The Solzhenitsyn Aid Fund (officially Russian Public Fund to Aid Political Prisoners and their Families, also Fund for the Aid of Political Prisoners, Public Aid Fund) was a charity foundation and support network set up by Aleksandr Solzhenitsyn and Alexander Ginzburg that distributed funds and material support to political and religious prisoners across the Soviet Union throughout the 1970s and 1980s.

== Founding ==

The fund was formed on the initiative of writer and political prisoner Alexander Ginzburg. Families of arrested dissidents often suffered repercussions such as the loss of jobs and opportunities to study. During his time in labor camps, Ginzburg managed to coordinate relatives and friends to help other inmates and their families. This included support such as donating household goods for those in exile, helping relatives who faced expulsion from work, or offering places to stay in Moscow for wives who journeyed to visit their husbands in remote Siberian camps.

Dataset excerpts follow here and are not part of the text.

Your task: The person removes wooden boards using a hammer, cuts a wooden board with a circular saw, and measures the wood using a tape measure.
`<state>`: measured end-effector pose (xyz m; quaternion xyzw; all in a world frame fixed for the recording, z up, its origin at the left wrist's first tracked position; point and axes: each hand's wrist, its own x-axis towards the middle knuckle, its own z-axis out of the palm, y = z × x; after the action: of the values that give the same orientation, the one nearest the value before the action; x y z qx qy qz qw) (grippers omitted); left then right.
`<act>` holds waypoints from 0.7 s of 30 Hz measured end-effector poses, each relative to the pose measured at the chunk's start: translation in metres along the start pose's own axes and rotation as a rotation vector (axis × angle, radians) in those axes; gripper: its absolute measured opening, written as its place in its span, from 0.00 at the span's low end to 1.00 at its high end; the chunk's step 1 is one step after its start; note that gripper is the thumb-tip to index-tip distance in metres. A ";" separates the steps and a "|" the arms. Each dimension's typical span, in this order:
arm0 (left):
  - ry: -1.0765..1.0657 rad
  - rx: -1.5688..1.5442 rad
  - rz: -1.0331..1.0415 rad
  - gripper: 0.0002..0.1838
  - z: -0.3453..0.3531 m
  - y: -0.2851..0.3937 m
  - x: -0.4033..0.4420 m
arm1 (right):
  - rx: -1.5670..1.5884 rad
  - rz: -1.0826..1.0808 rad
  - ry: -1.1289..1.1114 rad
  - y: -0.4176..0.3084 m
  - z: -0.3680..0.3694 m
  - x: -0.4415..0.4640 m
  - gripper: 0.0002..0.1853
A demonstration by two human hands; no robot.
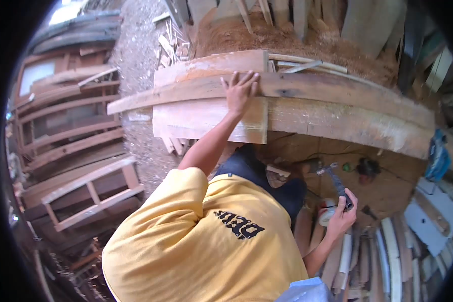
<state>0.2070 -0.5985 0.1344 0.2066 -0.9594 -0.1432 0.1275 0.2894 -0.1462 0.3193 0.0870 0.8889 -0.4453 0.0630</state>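
My left hand [240, 93] lies with its fingers spread on a long, narrow wooden plank [186, 91]. That plank rests across a wide, pale board [209, 122] and a longer board [337, 118] on the bench. Lower right, my right hand [343, 214] is wrapped round the handle of a hammer [335, 182]. The hammer's head points up and away from my body, below the bench edge. A white container [327, 216] is partly hidden beside my right forearm.
Wooden frames [93, 194] stand on the left. Cut strips [387, 251] lie at lower right, near a blue bag [438, 156]. Sawdust [226, 38] and upright boards [300, 20] are beyond the bench. A cable [332, 153] runs below the bench edge.
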 end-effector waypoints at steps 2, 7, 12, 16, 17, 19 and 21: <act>-0.089 0.057 0.037 0.22 -0.009 -0.004 0.003 | -0.115 -0.261 0.015 -0.077 -0.005 0.004 0.13; -0.003 -0.069 -0.045 0.31 0.006 -0.051 -0.019 | 0.222 -0.796 0.004 -0.185 0.045 0.067 0.21; 0.037 0.045 -0.541 0.44 -0.042 -0.112 -0.063 | 0.682 -0.576 -0.642 -0.260 0.156 0.138 0.14; 0.085 0.032 -0.681 0.52 -0.043 -0.112 -0.060 | 0.165 -0.555 -0.785 -0.322 0.274 0.143 0.21; 0.012 0.039 -0.702 0.56 -0.050 -0.107 -0.057 | 0.101 -0.613 -0.848 -0.323 0.295 0.144 0.23; -0.046 0.056 -0.756 0.60 -0.053 -0.111 -0.050 | 0.044 -0.691 -0.946 -0.329 0.335 0.144 0.24; -0.038 0.062 -0.726 0.64 -0.047 -0.113 -0.052 | -0.017 -0.788 -1.111 -0.330 0.359 0.135 0.26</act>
<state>0.3079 -0.6847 0.1317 0.5347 -0.8298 -0.1537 0.0444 0.1000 -0.6151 0.3376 -0.4854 0.6934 -0.4066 0.3440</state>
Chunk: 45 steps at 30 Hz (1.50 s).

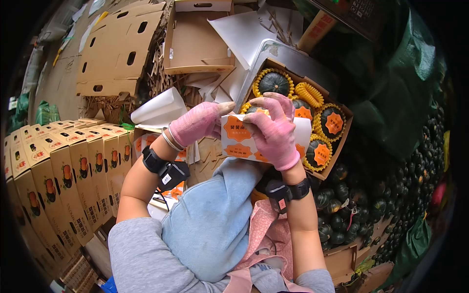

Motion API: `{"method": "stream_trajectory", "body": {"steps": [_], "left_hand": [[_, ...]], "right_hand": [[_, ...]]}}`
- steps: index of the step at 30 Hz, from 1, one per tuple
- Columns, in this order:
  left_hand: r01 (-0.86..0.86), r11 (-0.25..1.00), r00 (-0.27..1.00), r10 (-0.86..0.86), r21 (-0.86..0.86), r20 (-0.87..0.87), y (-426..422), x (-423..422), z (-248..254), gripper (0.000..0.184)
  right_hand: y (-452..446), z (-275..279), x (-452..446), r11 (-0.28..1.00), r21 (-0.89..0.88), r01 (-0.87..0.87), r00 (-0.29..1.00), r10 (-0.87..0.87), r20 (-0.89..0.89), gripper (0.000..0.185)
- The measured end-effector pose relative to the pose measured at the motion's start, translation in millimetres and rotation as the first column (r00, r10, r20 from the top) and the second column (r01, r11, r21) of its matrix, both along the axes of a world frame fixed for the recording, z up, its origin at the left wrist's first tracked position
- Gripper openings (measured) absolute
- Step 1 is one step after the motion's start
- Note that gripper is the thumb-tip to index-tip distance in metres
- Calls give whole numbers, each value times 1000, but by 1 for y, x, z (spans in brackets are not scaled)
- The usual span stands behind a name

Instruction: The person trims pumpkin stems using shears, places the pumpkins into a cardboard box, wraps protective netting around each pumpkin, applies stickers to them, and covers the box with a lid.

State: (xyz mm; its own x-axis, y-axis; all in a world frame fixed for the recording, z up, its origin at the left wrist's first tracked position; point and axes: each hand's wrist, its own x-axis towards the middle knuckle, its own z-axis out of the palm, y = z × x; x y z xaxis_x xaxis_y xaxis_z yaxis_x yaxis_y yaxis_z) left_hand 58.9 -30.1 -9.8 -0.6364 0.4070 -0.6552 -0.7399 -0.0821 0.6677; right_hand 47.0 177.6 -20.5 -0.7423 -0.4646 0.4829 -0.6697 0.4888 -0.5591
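A sheet of orange stickers [238,138] is held in front of me, over the near left edge of an open cardboard box [343,143]. My left hand [198,123], in a pink glove, grips the sheet's left edge with bent fingers. My right hand [276,129], also in a pink glove, lies across the front of the sheet, its fingers curled on it. Dark green pumpkins [274,84] in yellow foam nets sit in the box. Several bear an orange sticker [334,123]. An empty yellow foam net [309,94] lies among them.
The box rests on a metal scale platform [288,53]. Stacked printed cartons [73,171] stand at left. Flattened cardboard [119,49], an open tray [199,44] and a white paper roll [159,108] lie ahead. Loose pumpkins [342,210] are heaped at right beside green sheeting [395,97].
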Motion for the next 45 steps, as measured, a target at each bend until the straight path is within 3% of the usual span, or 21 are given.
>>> {"method": "stream_trajectory", "body": {"steps": [2,5,8,11,12,13,14,16,21,23,25,27,31,35,37,39,41,42,43,44,45], "left_hand": [[135,973,898,-199,-185,-392,-10,5,-28,21],[186,896,714,-405,-402,-571,-13,6,-36,46],[261,819,571,-558,-512,-602,-24,9,-51,31],[130,974,984,-149,-184,-97,-32,8,-31,15],[119,917,927,-240,-382,-288,-45,8,-36,21],[47,877,910,-235,-479,-341,-72,8,-52,19],[17,786,921,-253,-618,-297,-98,9,-51,20],[19,549,898,-377,-835,-227,-146,19,-48,14],[416,-192,721,-525,-889,451,-208,33,-43,21],[271,-537,766,-383,-799,517,-147,23,-17,45],[-84,-327,724,-669,-941,168,-120,15,-18,57],[-395,37,466,-853,-918,-234,-74,-1,-25,61],[-405,450,24,-865,-796,-501,17,-28,-32,61],[-551,440,199,-755,-709,-624,33,-44,-63,54],[-685,290,331,-693,-668,-640,11,-53,-96,58],[-767,67,526,-504,-638,-685,-18,-56,-102,74],[-777,1,629,15,-629,-777,-64,-61,-126,85],[-845,70,515,374,-530,-771,-95,-65,-157,86],[-909,102,360,685,-405,-634,-118,-73,-176,88],[-923,211,293,927,-321,-233,-122,-73,-151,82],[-932,312,322,946,-183,-24,-133,-75,-153,70]], "right_hand": [[-6,-8,6,996,81,39,988,-27,-150,14],[-10,-11,14,985,168,46,942,14,-337,17],[-11,-14,23,974,225,-36,917,122,-379,18],[-6,13,10,886,-260,-384,880,437,189,18],[6,13,1,798,-493,-346,738,556,382,19],[16,6,-4,778,-626,-42,700,470,537,16],[20,16,-14,751,-570,334,595,301,745,10],[36,5,-45,804,-310,507,577,-49,815,28],[40,-45,-80,867,-39,496,578,-297,760,35],[36,-49,-85,873,18,487,592,-345,729,38],[31,-49,-85,879,40,475,574,-344,743,40],[27,-48,-84,877,94,471,566,-382,731,42],[23,-42,-85,850,286,443,605,-519,604,40],[7,-24,-90,750,524,405,691,-626,362,34],[6,-38,-98,877,426,220,776,-422,468,16],[-2,-48,-99,868,465,174,729,-432,532,13],[-8,-46,-99,826,540,163,710,-478,517,14],[-8,-45,-96,827,543,148,702,-475,531,13],[-6,-47,-92,841,520,150,721,-453,525,13],[-3,-46,-86,859,489,151,749,-422,510,12],[1,-47,-82,875,461,147,776,-391,495,12]]}}
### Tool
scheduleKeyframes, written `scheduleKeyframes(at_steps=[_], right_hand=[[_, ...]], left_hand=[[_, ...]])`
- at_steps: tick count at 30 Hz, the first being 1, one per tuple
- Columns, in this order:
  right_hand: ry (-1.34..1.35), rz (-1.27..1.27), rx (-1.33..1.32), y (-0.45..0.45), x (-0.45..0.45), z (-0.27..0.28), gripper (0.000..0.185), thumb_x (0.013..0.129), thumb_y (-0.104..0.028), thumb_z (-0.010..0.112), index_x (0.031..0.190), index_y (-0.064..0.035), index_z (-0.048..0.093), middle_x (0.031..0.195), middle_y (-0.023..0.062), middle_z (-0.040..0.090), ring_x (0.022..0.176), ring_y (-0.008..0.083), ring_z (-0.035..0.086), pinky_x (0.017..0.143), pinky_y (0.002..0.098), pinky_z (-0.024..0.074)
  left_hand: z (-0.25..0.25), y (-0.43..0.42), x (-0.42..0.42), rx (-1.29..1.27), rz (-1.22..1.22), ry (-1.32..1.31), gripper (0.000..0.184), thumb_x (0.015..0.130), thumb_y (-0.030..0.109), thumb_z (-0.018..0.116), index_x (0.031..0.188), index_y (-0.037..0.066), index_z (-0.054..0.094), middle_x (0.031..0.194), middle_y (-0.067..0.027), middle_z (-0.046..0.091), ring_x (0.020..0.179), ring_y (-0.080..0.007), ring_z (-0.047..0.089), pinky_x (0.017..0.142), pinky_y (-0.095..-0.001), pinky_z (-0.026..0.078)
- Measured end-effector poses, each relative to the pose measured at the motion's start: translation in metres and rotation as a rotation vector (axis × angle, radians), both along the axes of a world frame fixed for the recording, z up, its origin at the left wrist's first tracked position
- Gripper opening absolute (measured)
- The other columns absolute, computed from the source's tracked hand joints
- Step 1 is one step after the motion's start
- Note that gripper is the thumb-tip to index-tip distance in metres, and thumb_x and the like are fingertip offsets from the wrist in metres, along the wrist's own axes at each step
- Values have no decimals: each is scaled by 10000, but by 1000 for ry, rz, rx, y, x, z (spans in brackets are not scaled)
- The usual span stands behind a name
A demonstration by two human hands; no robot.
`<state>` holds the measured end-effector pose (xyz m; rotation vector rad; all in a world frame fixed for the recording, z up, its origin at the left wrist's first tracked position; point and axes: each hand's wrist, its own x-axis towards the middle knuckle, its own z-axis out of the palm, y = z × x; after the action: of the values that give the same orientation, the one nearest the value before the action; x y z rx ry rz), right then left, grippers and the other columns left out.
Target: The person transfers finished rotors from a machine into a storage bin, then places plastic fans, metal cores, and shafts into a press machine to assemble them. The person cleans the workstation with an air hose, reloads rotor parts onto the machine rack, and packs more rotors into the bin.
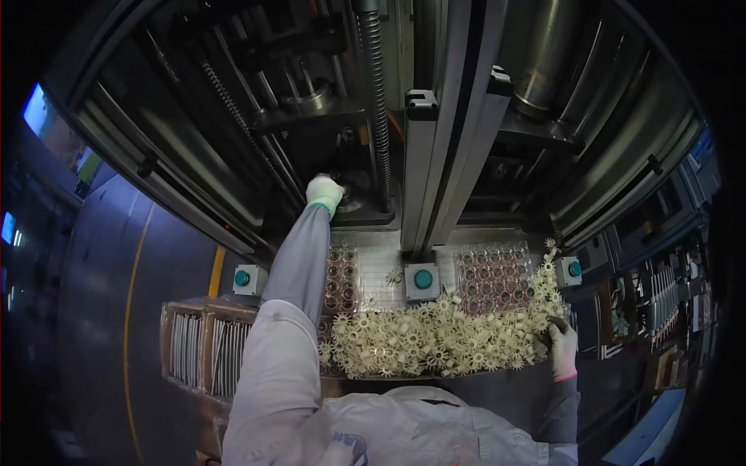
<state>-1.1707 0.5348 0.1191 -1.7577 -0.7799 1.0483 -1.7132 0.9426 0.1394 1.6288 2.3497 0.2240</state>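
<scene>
My left hand [325, 193], in a white glove with a green cuff, reaches into the left press beside its round metal base [351, 203]. Its fingers are hidden behind the back of the hand. At the right end of a heap of pale, star-shaped parts [435, 334], my right hand [562, 346] wears a glove with dark fingertips and a pink cuff. Its fingers are bent at the heap's edge; whether they hold a part is too small to tell. Clear trays with round pockets, the left tray [342, 276] and the right tray [494, 276], lie behind the heap.
A metal post [443, 140] divides the two press bays. Green buttons sit on the left box [250, 279], middle box [422, 281] and right box [569, 271]. Cartons of thin sheets [206, 349] stand at the left. A coil spring [377, 101] hangs in the left press.
</scene>
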Motion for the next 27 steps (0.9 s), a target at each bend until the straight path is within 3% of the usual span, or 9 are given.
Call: scheduleKeyframes(at_steps=[2, 6, 8, 11, 16, 18, 19, 22, 27], right_hand=[[77, -103, 68, -6, -3, -4, 293, 989, -134, 585, 1236, 24, 586, 996, 71, 609, 822, 151, 632, 713, 294, 597], [81, -193, 70, 0, -20, 10, 304, 1006, -207, 568, 1240, -12, 560, 883, 58, 616, 696, 128, 611, 600, 261, 537], [21, -166, -33, 4, -32, 22, 256, 1013, -238, 551, 1180, -46, 577, 734, 11, 581, 537, 88, 532, 501, 232, 434], [187, -95, 107, -6, -29, 5, 229, 1009, -242, 553, 1130, -49, 576, 707, 6, 553, 511, 85, 500, 502, 229, 438], [213, -159, 154, -11, -62, 25, 289, 987, -205, 562, 1213, -28, 593, 875, 66, 621, 729, 167, 648, 634, 287, 543], [232, -143, 156, -16, -62, 20, 290, 972, -215, 584, 1175, -8, 602, 991, 69, 614, 862, 169, 651, 709, 317, 568], [233, -140, 149, -18, -65, 24, 290, 972, -215, 584, 1175, -8, 602, 991, 69, 614, 862, 169, 651, 709, 317, 568], [202, -164, 205, -3, -76, 35, 293, 974, -227, 583, 1159, 1, 588, 961, 79, 612, 812, 165, 650, 685, 310, 566], [189, -61, 216, 21, -115, 58, 356, 987, -242, 580, 1189, 51, 559, 850, 80, 610, 709, 161, 644, 653, 294, 566]], left_hand=[[-12, -2, 1, 119, 43, 13, 380, 758, 381, 774, 1009, 95, 755, 1086, -162, 721, 1013, -341, 694, 885, -393, 563], [-60, 63, -8, -96, 43, 67, 299, 762, 285, 773, 985, 87, 761, 1038, -155, 735, 983, -318, 710, 871, -401, 567], [-43, 46, -5, -131, 19, 45, 276, 794, 313, 736, 963, 97, 768, 1016, -169, 735, 965, -330, 713, 867, -404, 567], [-24, 19, -6, -90, -14, 16, 308, 857, 353, 666, 1005, 100, 762, 1089, -184, 715, 1022, -349, 691, 901, -414, 553], [-53, 26, 0, -15, -61, 92, 412, 909, 405, 632, 1178, 96, 677, 1248, -147, 656, 1134, -335, 622, 958, -414, 512], [-31, -23, 5, 82, -383, 308, 384, 923, 348, 613, 1184, 70, 667, 1351, -159, 581, 1210, -330, 570, 945, -431, 512], [-1, -57, 21, 18, -528, 494, 363, 939, 301, 585, 1200, 60, 656, 1395, -164, 545, 1228, -331, 556, 942, -445, 509], [-28, -68, -3, 37, -617, 567, 490, 964, 132, 449, 1444, 38, 428, 1502, -184, 421, 1285, -322, 525, 997, -444, 489], [-30, -70, -1, 43, -511, 214, 563, 952, 194, 471, 1476, 10, 382, 1536, -240, 368, 1344, -349, 477, 1099, -445, 413]])
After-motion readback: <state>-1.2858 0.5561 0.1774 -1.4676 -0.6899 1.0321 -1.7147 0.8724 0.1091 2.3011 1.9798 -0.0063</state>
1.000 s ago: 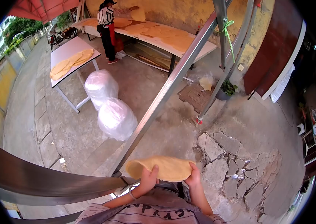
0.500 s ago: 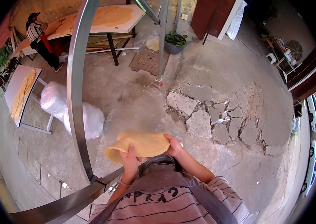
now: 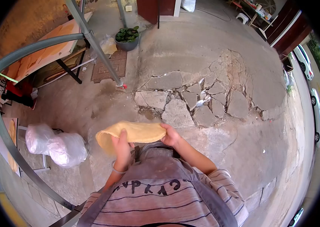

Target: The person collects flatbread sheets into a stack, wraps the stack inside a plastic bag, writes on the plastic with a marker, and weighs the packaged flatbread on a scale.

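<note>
A folded, pale yellow-tan sheet (image 3: 139,132) is held in front of my waist; it is soft and bends into an open curl at its left end. My left hand (image 3: 121,148) grips its near edge, thumb pressed on the outer face and the other fingers mostly hidden behind it. At the other end, my right hand (image 3: 170,135) pinches the right corner, with the thumb on top. What the sheet is made of I cannot tell.
A metal frame (image 3: 10,147) curves past on my left. Behind it are plastic-wrapped bundles (image 3: 67,149), a small table (image 3: 6,132) with a tan sheet, and a long table (image 3: 67,36). A partly hidden person (image 3: 18,92) stands there. Broken concrete (image 3: 177,113) and a potted plant (image 3: 127,39) lie ahead.
My view has turned to the right, so the frame, tables and bundles sit further left. Both hands keep hold of the sheet, which has barely changed shape.
</note>
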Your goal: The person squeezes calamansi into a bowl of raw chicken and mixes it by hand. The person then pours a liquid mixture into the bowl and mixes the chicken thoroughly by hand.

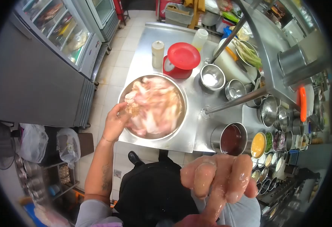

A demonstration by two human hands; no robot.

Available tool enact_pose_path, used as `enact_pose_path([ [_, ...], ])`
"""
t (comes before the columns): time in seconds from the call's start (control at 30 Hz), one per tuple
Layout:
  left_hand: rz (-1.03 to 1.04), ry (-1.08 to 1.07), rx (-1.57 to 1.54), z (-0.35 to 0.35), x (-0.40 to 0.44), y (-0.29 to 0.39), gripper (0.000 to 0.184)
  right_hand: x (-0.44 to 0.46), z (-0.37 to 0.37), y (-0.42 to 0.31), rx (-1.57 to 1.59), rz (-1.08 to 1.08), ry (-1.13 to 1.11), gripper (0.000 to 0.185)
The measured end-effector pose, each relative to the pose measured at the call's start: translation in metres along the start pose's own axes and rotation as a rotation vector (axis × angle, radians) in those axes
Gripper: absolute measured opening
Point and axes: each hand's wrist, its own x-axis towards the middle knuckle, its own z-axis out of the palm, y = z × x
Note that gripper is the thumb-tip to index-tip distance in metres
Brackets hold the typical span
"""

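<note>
A large round metal bowl (186, 108) of raw, pale pink meat (154, 102) stands on the steel table; the meat is blurred by motion. My left hand (117, 120) grips the bowl's left rim, its fingertips beside the meat. Close to the camera at the lower right, my right hand (219, 179) is raised off the table. Its fingers are wet and shiny, partly bent and apart, with nothing in them.
Behind the bowl stand a red scale (183, 56), a pale bottle (157, 55) and a clear bottle (200, 39). Right of it are small metal bowls (212, 76), a pot of dark red liquid (232, 139), yellow liquid (258, 145) in a container, and a shelf post (236, 101).
</note>
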Motion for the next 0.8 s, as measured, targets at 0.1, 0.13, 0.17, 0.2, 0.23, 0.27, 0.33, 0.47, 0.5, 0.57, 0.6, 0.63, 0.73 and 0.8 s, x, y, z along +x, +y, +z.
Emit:
enact_pose_path([
  [0.1, -0.053, 0.106, -0.051, 0.016, -0.010, -0.004, 0.059, -0.020, -0.037, 0.010, -0.327, 0.206, 0.790, 0.024],
  [0.13, -0.062, 0.065, -0.109, 0.023, -0.009, -0.007, 0.074, -0.034, -0.094, 0.028, -0.705, 0.324, 0.665, 0.018],
  [0.17, -0.148, 0.019, -0.057, 0.033, -0.015, -0.001, 0.083, -0.057, -0.138, 0.047, -1.025, 0.639, 0.666, 0.025],
  [0.2, -0.218, -0.031, -0.007, 0.043, -0.012, 0.009, 0.092, -0.081, -0.175, 0.065, -1.315, 0.965, 0.568, 0.051],
  [0.23, -0.146, 0.007, 0.039, 0.049, 0.002, -0.018, 0.100, -0.092, -0.194, 0.087, -1.350, 1.146, 0.571, 0.056],
  [0.27, -0.072, 0.043, 0.084, 0.054, 0.015, -0.046, 0.109, -0.102, -0.207, 0.106, -1.382, 1.329, 0.570, 0.062],
  [0.33, -0.068, 0.015, 0.070, 0.067, 0.020, -0.030, 0.109, -0.149, -0.245, 0.148, -1.049, 1.305, 0.768, 0.062],
  [0.47, -0.137, -0.020, -0.026, 0.073, 0.057, -0.055, 0.095, -0.173, -0.264, 0.162, -0.195, 1.297, 1.009, 0.050],
  [0.5, -0.117, -0.023, -0.022, 0.067, 0.076, -0.075, 0.095, -0.179, -0.275, 0.168, 0.050, 1.303, 1.061, 0.047],
  [0.57, 0.040, -0.150, -0.109, 0.060, 0.107, -0.113, 0.075, -0.170, -0.274, 0.170, 0.029, 1.340, 1.085, 0.041],
  [0.6, 0.047, -0.156, -0.111, 0.060, 0.094, -0.089, 0.075, -0.160, -0.267, 0.168, -0.021, 1.275, 1.048, 0.039],
  [0.63, 0.023, -0.193, -0.217, 0.062, 0.077, -0.068, 0.071, -0.154, -0.255, 0.167, -0.065, 1.217, 1.016, 0.038],
  [0.73, 0.007, -0.222, -0.282, 0.060, 0.038, -0.004, 0.067, -0.115, -0.220, 0.151, -0.170, 1.222, 1.089, 0.033],
  [0.8, 0.038, -0.207, -0.136, 0.051, 0.028, 0.022, 0.068, -0.110, -0.217, 0.145, -0.368, 1.231, 0.971, 0.033],
])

After his release in 1972, Ginzburg consulted with Aleksandr Solzhenitsyn on how to continue this informal support. Solzhenitsyn offered a quarter of his Nobel Prize award for the cause. After Solzhenitsyn was expelled from the USSR in 1974 following the publication of The Gulag Archipelago, he set up a fund in Switzerland, donating all present and future international royalties for the book to it. The funds were from then on brought into the USSR and distributed through a network of volunteers.

== Activities ==
A first goal of the fund was to help gulag inmates and their families to survive. For this, groups of people, unknown to one another, collected information on the existence and whereabouts of political prisoners across the Soviet Union and distributed funds and other material support to them and their families. Other charitable organizations, such as Christian Orthodox organizations that collected clothing and other items, passed those donations onto the Aid Fund for redistribution. The Aid Fund also contributed funds for the support of political prisoners who were sent to psychiatric imprisonment. It paid for the travel expenses of those who traveled to distant trials to support the political dissenters. A second goal of the fund was the support of cultural initiatives, such as a series of memoirs of emigrants.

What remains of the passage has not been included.